Cela dit, l'effet positif est que ça a du activer Faranth
qui a ENFIN décollé pour l'université. Après avoir péniblement récolté sa
Blanche du Billard, elle a passé 2 jours à saouler Canth pour danser. Et
encore, on a bien cru qu'elle ne l'aurait pas. L'académise de danse a appelé 2
heures avant son anniversaire pour donner sa réponse positive. Et bien, ces
9500 simflouzes de bourses auront été mérités !
Enfin, parlons cinq minutes d'autres choses, je suis sûre que vous finissez par trouver ça pénible, vous aussi, ces crêpages de chignon !
Après son entretien avec Paco, Canth n'était plus vraiment
dans son assiette. Mirrim, qui avait toujours joué un rôle de maman avec lui,
le sentit. Elle finit donc par, à force de calinneries, savoir ce qui avait
chiffonné Canth.
Ils discutèrent alors un long moment. Elle lui expliqua avec
une franchise touchante la situation dans laquelle son père s'était retrouvé,
et elle finit par dire qu'elle aussi à sa place, serait certainement partie.
Canth l'écouta, il ne questionna que très peu. Il conclut en
la prenant dans ses bras et en lui murmurant à l'oreille combien il avait
apprécié son attention, qu'il avait compris son message, mais qu'il ne savait
pas s'il était prêt à tourner la page.
Mouais. Rien de bien neuf, quoi.
Mirrim fut re-sollicitée dans ce rôle de médiatrice plus
vite qu'elle ne l'aurait cru. Souvenez-vous, je viens de dire qu'on allait
parler d'autre chose 5 minutes, nous revoilà plongées dans le conflit Brekke vs
Valentine. Et c'est Valentine qui est allée trouver la chef de famille,
pour se plaindre de l'attitude de Brekke, tout simplement. D'abord assez estomaquée par cette demande, Mirrim finit par
réagir vivement :
"Dites donc, Valentine, je ne vous avais pas dit,
lorsque vous avez emménagé, que la vie ici ne serait pas facile tous les jours,
à vous imposer comme ça ??!!
-Ce n'est pas la question ! Le fait est que je vis avec vous
et que ça en devient insupportable !"
Le visage de Mirrim se ferma.
"C'en est trop, Valentine, vous vous moquez de moi !
Vous ne pensez quand même pas que je vais prendre votre défense, après votre
intrusion dans notre famille ? Ça n'est pas parce que moi je tolère votre présence
ici que je vais lever le petit doigt pour que Brekke en fasse autant !
-Mais enfin, je vous rappelle que le testament de Marc
imposait certaines conditions de vie ! Vous ne vous rendez pas compte de
l'enfer dans lequel Tellani et moi vivons.

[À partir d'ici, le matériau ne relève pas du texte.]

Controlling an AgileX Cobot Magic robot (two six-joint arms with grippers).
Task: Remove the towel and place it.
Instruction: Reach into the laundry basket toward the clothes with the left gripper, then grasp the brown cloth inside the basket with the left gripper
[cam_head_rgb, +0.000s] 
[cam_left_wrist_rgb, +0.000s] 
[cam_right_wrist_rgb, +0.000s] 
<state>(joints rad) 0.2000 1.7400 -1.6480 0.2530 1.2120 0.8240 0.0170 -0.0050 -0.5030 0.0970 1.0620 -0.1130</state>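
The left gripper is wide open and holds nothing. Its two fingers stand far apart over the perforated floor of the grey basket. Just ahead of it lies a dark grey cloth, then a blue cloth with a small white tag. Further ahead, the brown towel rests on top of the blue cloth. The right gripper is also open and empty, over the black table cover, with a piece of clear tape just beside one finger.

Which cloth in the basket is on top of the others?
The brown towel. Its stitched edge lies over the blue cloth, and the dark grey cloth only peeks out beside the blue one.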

-Valentine, écoutez moi bien. Et d'une, Tellani ne vit aucun
enfer, tout le monde ici s'occupe d'elle du mieux qu'il peut. Et de deux, Marc
a effectivement laissé des disposition testamentaires vous concernant, mais
dans "conditions de vie", elles évoquent le gîte et le couvert. Ce
que vous avez, avec en prime le blanchiment. Je vous prie donc de sortir de mon
bureau dans lequel vous n'avez rien à faire, et de ne pas renouveler ces doléances
idiotes auxquelles je n'ai de toute façon aucune envie de répondre. Débrouillez-vous
donc seule avec Brekke."
Le ton de Mirrim ne laissait aucune place à la discussion.

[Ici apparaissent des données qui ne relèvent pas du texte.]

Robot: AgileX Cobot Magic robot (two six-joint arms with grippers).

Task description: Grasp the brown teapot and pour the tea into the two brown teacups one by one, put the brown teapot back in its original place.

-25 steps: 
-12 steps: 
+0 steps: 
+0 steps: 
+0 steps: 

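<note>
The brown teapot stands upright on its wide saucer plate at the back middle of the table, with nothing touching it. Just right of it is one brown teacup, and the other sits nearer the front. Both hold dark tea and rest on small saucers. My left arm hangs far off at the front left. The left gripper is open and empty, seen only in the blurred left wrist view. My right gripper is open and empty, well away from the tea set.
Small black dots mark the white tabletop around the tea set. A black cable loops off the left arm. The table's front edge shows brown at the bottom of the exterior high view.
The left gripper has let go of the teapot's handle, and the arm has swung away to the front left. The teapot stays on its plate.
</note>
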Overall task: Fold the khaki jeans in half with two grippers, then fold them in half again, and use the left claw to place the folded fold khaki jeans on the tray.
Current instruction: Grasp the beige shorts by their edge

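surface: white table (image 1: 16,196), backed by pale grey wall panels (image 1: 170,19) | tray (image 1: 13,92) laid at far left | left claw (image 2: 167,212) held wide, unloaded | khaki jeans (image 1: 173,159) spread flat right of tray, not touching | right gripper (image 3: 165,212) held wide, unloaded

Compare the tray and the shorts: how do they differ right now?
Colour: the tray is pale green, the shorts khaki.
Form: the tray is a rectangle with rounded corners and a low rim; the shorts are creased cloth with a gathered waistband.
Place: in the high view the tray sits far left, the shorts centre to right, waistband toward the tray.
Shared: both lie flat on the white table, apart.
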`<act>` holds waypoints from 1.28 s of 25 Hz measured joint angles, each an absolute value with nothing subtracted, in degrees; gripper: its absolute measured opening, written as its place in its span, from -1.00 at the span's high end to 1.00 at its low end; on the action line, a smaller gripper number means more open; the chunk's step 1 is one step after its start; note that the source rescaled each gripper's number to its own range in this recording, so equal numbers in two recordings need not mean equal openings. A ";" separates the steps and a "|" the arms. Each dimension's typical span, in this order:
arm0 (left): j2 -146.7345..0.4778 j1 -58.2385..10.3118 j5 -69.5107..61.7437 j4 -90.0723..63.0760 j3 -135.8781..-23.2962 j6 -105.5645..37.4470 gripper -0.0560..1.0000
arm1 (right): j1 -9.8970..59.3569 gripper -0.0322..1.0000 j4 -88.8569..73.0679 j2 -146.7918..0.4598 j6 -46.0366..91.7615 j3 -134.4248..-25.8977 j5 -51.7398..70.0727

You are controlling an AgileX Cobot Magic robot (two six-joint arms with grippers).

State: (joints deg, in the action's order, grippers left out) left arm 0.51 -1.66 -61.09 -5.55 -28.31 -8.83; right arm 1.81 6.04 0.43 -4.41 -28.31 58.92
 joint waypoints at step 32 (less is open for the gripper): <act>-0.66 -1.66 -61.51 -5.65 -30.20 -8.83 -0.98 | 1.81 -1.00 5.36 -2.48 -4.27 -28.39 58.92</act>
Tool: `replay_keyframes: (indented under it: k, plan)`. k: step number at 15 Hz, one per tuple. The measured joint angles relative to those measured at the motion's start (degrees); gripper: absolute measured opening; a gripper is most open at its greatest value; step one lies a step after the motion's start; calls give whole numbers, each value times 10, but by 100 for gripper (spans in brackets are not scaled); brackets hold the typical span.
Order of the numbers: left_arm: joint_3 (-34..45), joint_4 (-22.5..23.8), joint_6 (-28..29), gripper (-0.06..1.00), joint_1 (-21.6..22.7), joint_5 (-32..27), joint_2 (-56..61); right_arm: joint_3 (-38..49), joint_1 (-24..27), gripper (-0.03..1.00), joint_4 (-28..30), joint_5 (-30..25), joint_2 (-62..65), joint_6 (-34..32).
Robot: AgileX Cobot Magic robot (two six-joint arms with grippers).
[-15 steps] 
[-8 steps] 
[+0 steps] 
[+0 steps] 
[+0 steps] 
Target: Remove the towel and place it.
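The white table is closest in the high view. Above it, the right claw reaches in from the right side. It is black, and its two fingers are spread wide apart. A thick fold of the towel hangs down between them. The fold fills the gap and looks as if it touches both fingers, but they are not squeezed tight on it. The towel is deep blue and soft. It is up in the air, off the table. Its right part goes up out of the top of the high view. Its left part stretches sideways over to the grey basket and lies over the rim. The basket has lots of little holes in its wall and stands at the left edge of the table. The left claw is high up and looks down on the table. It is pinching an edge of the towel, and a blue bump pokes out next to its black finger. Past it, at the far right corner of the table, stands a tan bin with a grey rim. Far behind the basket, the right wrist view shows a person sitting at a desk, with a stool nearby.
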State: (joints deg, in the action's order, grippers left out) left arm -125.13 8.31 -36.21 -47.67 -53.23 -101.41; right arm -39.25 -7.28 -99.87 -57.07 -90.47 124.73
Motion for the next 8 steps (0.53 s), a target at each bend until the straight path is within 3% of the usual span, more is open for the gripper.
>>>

La tête basse, Valentine ressortit du bureau pour, qui sait, de reprendre une
nième rouste…
Péniblement, les jours passèrent. Faranth était tranquillement à la fac et donnait aussi peu de nouvelles d'elle que possible. Kylara et Canth bossaient pour partir le plus vite possible à la fac pour sortir de l'ambiance étouffante de la maison.
Et Tellani continuait de pousser. On venait de célébrer récemment son anniversaire, il semble que les promesses faites lors de sa petite enfance se tiennent alors qu'elle grandit. Je me demande ce qu'elle deviendra adolescente.
Notez bien, c'est assez fascinant, elle a exactement les mêmes
yeux que mon cher Jacques. Sebell les avaient également, ainsi qu'Alain et Marc.
Ah, génétique, quand tu nous tient !!